> Task item
For every line in the listing below that contains the word "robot", add one to the tally. State the final number and nothing else.

> Records for the task
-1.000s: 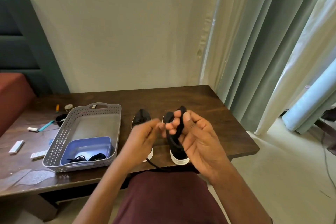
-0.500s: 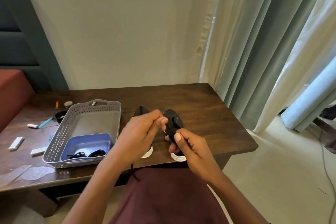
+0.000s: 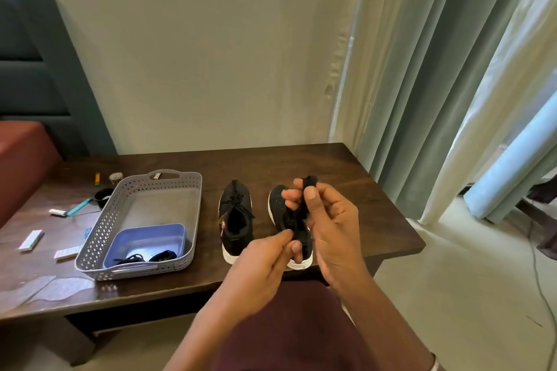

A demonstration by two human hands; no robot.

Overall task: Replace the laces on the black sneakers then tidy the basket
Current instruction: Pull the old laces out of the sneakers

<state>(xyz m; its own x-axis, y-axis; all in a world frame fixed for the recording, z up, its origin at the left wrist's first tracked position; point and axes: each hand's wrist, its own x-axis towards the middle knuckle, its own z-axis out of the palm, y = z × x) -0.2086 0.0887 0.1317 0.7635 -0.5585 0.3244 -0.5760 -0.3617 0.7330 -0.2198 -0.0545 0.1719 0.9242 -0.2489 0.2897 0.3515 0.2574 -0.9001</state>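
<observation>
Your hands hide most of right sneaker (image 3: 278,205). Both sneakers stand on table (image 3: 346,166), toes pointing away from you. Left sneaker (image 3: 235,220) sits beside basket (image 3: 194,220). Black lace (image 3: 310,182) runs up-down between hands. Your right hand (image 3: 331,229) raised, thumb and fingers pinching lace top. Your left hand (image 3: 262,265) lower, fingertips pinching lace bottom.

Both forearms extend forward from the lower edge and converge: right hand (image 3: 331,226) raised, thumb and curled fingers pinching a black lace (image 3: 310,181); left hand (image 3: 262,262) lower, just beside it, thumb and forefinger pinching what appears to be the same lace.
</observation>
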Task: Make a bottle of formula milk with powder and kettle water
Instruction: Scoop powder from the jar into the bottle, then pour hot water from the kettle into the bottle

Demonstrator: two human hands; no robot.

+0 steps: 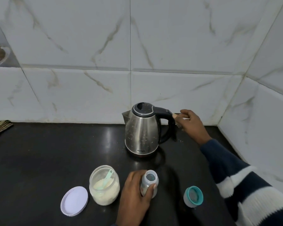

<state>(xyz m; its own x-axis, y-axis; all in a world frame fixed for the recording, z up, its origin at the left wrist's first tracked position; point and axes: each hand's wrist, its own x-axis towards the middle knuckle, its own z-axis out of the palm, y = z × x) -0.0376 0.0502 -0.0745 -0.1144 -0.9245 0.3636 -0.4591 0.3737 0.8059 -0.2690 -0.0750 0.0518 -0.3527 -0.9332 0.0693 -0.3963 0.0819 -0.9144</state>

> Solution to the exercise
2